Arc Forumnew | comments | leaders | submitlogin
1 point by palsecam 5613 days ago | link | parent

No-down patch at http://dabuttonfactory.com/res/arc-no-down.patch

Thanks my arrogance/guts for pushing me to try to remove 'down, because it showed me the Arc codebase confirms my own experience of programming:

- you never use 'for directly, but in cases where you are sure the bounds are OK.

Where "directly" means, not in a library {mac|fn} definition, because here you must anyway validate your input, if you agree w/ "Worse is not always better" (i.e: the {sys|lang|lib} writer does the hard work, not you, the user). If you don't agree, well, one problem is, it leads to incoherences/bugs. See below.

The "problematic" (few) occurrences of 'for only appears in arc.arc and strings.arc which are typical librairies files. Not even "normal" librairies, but "core" ones. The kind of ones were I'd strongly apply "worse is not better".

You'll not see 'for used with expressions in any other files, i.e: "application" (blog.arc, news.arc, etc.) or even other libs files. You'll not even see it at all in news.arc, srv.arc, code.arc, prompt.arc. You'll see it used directly twice, here:

  blog.arc:      (for i 0 4                ; no bounds pb
  html.arc:(for i 0 255 (= (hexreps i      ; no bounds pb
- you sometimes, rarely, also need to directly use a descendant 'for ('down). Only once in all Arc (but once = it is needed):

   news.arc:      (down id maxid* 1
Where maxid* is a global, and the kind of one which is nearer IMO to a litteral than to a (complex) expression, so no pb. See below.

So it's a pity that for this one time, you can't use 'for, and have to ressort using yet another loop construct that is here for... non-existing problems.

- for the vast, vast majority of looping, you use higher-level loop constructs (each/repeat/etc.), so there is no problem w/ incorrect bounds, assuming the lib writer is not a moron.

----

In arc.arc:

Is it coherent than 'posmatch will return nil when pat > seq, where 'headmatch will throw an error in the same case (even stranger knowing 'posmatch actually calls 'headmatch)?

  arc> (headmatch "abcd" "abc")
  Error: "string-ref: index 3 out of range [0, 2] for string: \"abc\""
  arc> (posmatch "abcd" "abc")
  nil
w/no-down-patch:

  arc> (headmatch "abcd" "abc")
  nil
  arc> (posmatch "abcd" "abc")
  nil
Coherent, and correct IMO. We ask if it matches. If pat > seq, the answer is just "no", it's not an error per-se.

Or: how 'headmatch is "incredibly fragile", and the so-called "solid" 'for hides this fact here. Thanks pseudo-solidity. Validate your input, and don't rely on the behaviour of something inherently fragile (using a raw construct), when writing a library fn.

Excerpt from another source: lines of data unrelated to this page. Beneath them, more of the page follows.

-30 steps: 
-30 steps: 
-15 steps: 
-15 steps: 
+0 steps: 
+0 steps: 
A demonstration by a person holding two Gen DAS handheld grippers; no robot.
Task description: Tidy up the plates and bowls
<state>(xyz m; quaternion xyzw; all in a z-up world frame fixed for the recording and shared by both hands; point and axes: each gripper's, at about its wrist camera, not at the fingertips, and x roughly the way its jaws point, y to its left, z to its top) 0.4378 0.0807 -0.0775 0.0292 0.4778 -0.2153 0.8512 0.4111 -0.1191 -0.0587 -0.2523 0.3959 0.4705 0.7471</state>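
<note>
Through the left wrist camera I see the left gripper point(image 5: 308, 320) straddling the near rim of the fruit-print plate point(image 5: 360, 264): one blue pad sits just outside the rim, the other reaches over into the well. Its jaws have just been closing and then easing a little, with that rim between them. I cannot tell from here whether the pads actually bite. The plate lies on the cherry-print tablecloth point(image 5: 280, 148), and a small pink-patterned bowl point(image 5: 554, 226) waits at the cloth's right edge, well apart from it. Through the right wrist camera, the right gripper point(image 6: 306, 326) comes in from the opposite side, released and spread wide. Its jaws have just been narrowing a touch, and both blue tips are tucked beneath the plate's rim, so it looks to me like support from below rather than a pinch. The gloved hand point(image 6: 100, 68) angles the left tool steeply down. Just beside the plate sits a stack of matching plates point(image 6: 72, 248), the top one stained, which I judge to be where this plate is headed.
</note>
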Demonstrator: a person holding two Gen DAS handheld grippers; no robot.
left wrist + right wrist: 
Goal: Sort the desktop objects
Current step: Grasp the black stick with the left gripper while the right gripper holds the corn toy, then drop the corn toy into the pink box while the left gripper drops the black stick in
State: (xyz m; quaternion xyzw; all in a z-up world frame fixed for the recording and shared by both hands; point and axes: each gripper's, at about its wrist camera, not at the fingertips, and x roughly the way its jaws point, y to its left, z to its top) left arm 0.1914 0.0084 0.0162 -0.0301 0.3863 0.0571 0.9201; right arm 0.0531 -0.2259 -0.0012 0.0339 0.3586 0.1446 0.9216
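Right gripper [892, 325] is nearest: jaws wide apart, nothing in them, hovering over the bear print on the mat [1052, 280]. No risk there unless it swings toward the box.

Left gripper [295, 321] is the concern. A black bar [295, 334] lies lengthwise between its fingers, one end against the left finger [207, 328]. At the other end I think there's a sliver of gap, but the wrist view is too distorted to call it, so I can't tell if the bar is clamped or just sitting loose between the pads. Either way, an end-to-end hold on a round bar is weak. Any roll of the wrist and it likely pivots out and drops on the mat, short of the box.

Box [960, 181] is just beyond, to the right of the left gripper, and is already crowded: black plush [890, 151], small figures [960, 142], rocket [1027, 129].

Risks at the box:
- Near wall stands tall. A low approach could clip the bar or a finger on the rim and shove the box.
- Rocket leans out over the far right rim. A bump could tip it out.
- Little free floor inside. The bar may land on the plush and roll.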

In news.arc, I (obviously) changed:

      (down id maxid* 1
to:

      (for id maxid* 1
I feared it may not work when there are no item, tested this case (nsv), then access localhost:8080, and there were actually no problem. I don't use news.arc, so can't test for the rest, but it should be OK. (If pb, maybe just changing to (for id maxid* 0 ...) would solve it.)

----

"You claimed it'd make the code shorter! Prove it!"

Clever, interesting test:

  arc> (let toto 0 
         (each (k v) (tokcount '("arc.arc" "strings.arc" "news.arc")) 
           (++ toto v)) 
         toto)
  14756

  arc-no-down> (let toto 0 
                 (each (k v) (tokcount '("arc.arc" "strings.arc" "news.arc")) 
                   (++ toto v)) 
                 toto)
  14749
Harder, dumber, raw `wc' test:

  $ wc -m 3.1orig/*.arc
  [...]
  198017 total

  $ wc -m 3.1nodown/*.arc
  [...]
  198017 total     # Argh, failed! It's ==, not strictly <...
----

No-down patch was coded quickly and with nearly no testing afterwards, so there might be bugs. I hope someone prouve me I've introduced lots of bugs, like this I could be sure all this crap at least makes someone take a look at the reality (where the reality is, here, some pratical code, and not some books), and try to question things. One thing Arc got very right is "code.arc".

And no, telling me "it is buggy for me" doesn't count without showing some Arc code, in where you'll be effectively embarrassed by the new 'for behaviour. Else it's like with hygienic macros: "incredibly less fragile" but no one cares 'cause unhygienic is good enough/more powerful, according you live in the real world.

And anyway it doesn't count because everyone here more or less accept the fact that the Arc codebase is a superb piece of software (so if you don't have the same coding practice, you suck), that brevity is power, and that it is a valid codebase to test the necessity of an operator. All of this IS questionable. But too many people here are... not qualified to do so, unless they are sure their comments history will not reveal some stupid blind adoration for Arc.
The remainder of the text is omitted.